Exercise objective: Reproduce exactly the opening lines of the listing, stopping after the line that contains "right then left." and including it.
====================
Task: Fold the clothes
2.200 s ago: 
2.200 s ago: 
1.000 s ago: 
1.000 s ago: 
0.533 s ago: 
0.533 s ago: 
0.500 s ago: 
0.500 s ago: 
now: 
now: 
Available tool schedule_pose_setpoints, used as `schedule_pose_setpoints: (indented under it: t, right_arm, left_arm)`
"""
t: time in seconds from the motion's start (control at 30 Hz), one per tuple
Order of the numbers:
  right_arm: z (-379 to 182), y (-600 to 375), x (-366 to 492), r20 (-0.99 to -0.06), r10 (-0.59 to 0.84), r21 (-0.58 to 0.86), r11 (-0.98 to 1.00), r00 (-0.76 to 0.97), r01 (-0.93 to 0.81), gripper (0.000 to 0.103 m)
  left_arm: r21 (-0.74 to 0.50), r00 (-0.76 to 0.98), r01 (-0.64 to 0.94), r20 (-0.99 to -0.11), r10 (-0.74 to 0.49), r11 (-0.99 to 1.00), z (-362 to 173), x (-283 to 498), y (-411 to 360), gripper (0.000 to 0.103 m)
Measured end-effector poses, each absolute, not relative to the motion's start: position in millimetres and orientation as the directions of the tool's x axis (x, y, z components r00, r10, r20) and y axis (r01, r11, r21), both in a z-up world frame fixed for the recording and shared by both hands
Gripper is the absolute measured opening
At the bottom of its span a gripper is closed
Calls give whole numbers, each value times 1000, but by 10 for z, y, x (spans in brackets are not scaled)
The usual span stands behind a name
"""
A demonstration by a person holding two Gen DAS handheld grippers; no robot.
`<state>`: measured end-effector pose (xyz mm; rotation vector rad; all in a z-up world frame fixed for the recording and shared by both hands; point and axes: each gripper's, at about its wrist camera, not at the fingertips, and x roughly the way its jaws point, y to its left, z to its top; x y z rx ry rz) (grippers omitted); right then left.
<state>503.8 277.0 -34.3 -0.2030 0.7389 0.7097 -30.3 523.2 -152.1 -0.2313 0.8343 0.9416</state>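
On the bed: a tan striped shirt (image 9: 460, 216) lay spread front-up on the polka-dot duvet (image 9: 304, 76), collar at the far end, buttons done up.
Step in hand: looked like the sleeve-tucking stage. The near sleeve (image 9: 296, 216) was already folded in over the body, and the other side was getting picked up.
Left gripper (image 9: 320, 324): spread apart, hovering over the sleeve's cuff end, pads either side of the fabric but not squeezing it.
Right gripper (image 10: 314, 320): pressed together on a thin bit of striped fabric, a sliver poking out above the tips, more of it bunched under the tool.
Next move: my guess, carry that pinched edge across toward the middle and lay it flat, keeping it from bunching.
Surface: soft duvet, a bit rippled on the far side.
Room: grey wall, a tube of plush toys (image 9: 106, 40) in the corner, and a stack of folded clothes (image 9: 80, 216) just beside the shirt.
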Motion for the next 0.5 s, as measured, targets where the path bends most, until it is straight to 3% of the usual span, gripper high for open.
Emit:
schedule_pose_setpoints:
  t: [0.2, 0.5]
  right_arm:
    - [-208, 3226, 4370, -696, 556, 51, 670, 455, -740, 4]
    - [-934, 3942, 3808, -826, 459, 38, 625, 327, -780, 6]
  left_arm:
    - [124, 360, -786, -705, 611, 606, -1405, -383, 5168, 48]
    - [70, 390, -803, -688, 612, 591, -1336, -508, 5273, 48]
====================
Exercise answer:
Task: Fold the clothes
2.200 s ago: 
2.200 s ago: 
1.000 s ago: 
1.000 s ago: 
0.533 s ago: 
0.533 s ago: 
0.500 s ago: 
0.500 s ago: 
now: 
now: 
Available tool schedule_pose_setpoints, used as `schedule_pose_setpoints: (indented under it: t, right_arm, left_arm)`
"""
t: time in seconds from the motion's start (control at 30 Hz), one per tuple
Order of the numbers:
  right_arm: z (-379 to 182), y (-600 to 375), x (-366 to 492), r20 (-0.99 to -0.06), r10 (-0.59 to 0.84), r21 (-0.58 to 0.86), r11 (-0.98 to 1.00), r00 (-0.76 to 0.97), r01 (-0.93 to 0.81), gripper (0.000 to 0.103 m)
  left_arm: r21 (-0.74 to 0.50), r00 (-0.76 to 0.98), r01 (-0.64 to 0.94), r20 (-0.99 to -0.11), r10 (-0.74 to 0.49), r11 (-0.99 to 1.00), z (-362 to 173), x (-283 to 498), y (-411 to 360), gripper (0.000 to 0.103 m)
Measured end-effector poses, each absolute, not relative to the motion's start: position in millimetres and orientation as the directions of the tool's x axis (x, y, z components r00, r10, r20) and y axis (r01, r11, r21), both in a z-up world frame fixed for the recording and shared by both hands
Gripper is the absolute measured opening
At the bottom of its span a gripper is closed
Calls give whole numbers, each value times 1000, but by 10 for z, y, x (spans in brackets are not scaled)
The usual span stands behind a name
"""
A demonstration by a person holding two Gen DAS handheld grippers; no robot.
`<state>`: measured end-effector pose (xyz mm; rotation vector rad; all in a z-up world frame fixed for the recording and shared by both hands; point and axes: each gripper's, at about its wrist camera, not at the fingertips, and x roughly the way its jaws point, y to its left, z to its top; x y z rx ry rz) (grippers omitted); right then left.

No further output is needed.